Print, exactly as they appear in the listing below, the lines from the line with "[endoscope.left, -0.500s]" to the line with "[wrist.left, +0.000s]", with both end lines kept.
::::::::
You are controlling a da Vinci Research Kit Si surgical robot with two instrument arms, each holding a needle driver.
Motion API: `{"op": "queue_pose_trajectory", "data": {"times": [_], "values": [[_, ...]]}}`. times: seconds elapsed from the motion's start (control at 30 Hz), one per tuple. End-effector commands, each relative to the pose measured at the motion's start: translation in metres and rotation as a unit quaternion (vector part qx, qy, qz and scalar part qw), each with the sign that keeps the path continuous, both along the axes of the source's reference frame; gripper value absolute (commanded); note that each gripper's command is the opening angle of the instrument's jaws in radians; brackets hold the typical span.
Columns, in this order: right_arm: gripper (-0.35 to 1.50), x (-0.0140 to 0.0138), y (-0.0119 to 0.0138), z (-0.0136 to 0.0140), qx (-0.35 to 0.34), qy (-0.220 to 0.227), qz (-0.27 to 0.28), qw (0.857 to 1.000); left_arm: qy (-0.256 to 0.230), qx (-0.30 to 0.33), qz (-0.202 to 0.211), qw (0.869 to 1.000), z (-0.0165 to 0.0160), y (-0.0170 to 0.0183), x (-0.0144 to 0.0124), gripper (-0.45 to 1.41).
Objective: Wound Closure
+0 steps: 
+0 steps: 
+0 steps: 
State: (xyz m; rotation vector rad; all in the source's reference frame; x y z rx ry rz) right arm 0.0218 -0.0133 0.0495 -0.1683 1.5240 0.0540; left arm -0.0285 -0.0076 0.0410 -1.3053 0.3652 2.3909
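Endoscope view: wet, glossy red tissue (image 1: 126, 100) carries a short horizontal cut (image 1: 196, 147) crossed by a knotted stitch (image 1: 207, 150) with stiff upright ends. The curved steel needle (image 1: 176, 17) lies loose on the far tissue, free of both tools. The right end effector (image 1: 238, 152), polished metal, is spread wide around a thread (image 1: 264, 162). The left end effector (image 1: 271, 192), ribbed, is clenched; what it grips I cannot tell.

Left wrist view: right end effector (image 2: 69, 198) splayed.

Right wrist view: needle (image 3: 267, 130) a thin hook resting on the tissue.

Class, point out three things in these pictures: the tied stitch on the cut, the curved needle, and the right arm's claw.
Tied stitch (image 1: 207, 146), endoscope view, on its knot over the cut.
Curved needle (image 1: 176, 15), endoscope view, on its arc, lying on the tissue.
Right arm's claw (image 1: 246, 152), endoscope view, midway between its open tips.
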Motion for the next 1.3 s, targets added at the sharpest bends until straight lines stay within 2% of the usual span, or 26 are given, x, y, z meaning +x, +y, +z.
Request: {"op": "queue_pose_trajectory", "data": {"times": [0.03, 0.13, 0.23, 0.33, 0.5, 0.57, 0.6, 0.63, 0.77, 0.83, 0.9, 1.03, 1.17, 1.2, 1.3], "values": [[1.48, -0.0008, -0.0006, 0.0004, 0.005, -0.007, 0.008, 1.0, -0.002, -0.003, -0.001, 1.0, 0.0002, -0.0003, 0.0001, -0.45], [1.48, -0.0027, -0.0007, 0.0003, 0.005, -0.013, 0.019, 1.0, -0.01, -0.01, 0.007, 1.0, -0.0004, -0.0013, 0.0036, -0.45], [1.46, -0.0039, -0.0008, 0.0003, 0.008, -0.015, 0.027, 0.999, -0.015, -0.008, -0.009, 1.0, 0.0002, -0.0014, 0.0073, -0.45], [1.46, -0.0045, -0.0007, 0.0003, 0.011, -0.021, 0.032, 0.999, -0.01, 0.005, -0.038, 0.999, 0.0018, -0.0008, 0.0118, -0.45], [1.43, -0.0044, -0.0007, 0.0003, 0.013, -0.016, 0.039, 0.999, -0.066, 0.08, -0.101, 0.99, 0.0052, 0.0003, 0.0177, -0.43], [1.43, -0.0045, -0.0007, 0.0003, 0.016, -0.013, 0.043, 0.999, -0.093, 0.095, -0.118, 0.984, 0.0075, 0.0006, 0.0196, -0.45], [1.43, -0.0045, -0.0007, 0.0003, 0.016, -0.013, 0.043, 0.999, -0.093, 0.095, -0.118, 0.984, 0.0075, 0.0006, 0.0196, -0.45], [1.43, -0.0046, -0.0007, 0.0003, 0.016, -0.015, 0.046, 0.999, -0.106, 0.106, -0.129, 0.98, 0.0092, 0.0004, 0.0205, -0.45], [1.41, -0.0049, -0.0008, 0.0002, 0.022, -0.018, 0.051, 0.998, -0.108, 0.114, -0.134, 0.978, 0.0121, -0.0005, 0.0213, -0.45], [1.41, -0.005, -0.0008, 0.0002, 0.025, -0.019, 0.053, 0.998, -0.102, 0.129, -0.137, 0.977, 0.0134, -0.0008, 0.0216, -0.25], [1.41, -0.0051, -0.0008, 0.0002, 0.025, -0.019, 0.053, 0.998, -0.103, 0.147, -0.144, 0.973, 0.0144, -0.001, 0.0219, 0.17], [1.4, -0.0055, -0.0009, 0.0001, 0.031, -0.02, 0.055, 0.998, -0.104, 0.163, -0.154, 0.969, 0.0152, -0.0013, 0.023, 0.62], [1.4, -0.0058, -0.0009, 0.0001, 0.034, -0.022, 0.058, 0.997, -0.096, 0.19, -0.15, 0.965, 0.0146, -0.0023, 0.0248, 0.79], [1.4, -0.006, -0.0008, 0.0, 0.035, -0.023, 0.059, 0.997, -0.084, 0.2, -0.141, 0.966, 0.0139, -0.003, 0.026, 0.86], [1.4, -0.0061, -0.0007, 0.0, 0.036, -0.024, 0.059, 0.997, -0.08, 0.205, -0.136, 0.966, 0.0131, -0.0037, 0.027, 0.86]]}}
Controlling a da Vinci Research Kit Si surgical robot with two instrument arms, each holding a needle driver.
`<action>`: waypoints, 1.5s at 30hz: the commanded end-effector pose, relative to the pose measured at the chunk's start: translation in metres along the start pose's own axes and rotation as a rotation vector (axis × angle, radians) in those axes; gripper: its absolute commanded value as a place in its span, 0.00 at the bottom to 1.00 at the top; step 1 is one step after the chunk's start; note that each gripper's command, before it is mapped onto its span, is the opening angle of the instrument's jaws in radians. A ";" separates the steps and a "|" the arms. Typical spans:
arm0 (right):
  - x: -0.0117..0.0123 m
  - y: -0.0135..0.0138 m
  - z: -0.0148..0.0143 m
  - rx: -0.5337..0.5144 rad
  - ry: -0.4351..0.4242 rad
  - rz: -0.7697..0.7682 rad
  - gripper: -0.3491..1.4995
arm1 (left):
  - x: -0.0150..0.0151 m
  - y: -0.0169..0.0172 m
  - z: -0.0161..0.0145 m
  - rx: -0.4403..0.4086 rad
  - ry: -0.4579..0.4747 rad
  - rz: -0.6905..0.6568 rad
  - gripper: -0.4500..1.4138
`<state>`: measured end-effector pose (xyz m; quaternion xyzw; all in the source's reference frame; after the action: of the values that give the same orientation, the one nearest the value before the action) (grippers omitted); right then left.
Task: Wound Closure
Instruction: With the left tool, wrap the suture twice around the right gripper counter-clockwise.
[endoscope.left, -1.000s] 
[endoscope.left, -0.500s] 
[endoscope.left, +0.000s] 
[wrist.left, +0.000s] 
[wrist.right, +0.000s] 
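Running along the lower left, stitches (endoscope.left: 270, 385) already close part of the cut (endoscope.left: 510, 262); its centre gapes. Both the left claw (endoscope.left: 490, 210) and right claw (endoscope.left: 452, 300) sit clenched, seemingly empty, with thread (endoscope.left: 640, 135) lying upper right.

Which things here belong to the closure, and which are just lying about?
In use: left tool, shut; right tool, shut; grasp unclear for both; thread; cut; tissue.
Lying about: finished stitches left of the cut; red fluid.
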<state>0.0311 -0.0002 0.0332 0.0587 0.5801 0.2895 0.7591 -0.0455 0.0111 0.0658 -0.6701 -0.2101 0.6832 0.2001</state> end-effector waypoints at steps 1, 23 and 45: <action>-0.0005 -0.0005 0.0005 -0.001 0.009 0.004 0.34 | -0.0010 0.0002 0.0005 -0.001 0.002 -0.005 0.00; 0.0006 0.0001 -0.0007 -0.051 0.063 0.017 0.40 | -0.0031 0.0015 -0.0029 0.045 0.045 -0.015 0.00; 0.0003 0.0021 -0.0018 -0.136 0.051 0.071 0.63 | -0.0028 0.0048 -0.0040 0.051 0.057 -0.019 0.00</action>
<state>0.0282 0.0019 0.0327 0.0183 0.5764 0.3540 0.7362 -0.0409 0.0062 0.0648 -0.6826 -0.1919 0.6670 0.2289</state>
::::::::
Written reply:
[endoscope.left, -0.500s] 
[endoscope.left, +0.000s] 
[wrist.left, +0.000s] 

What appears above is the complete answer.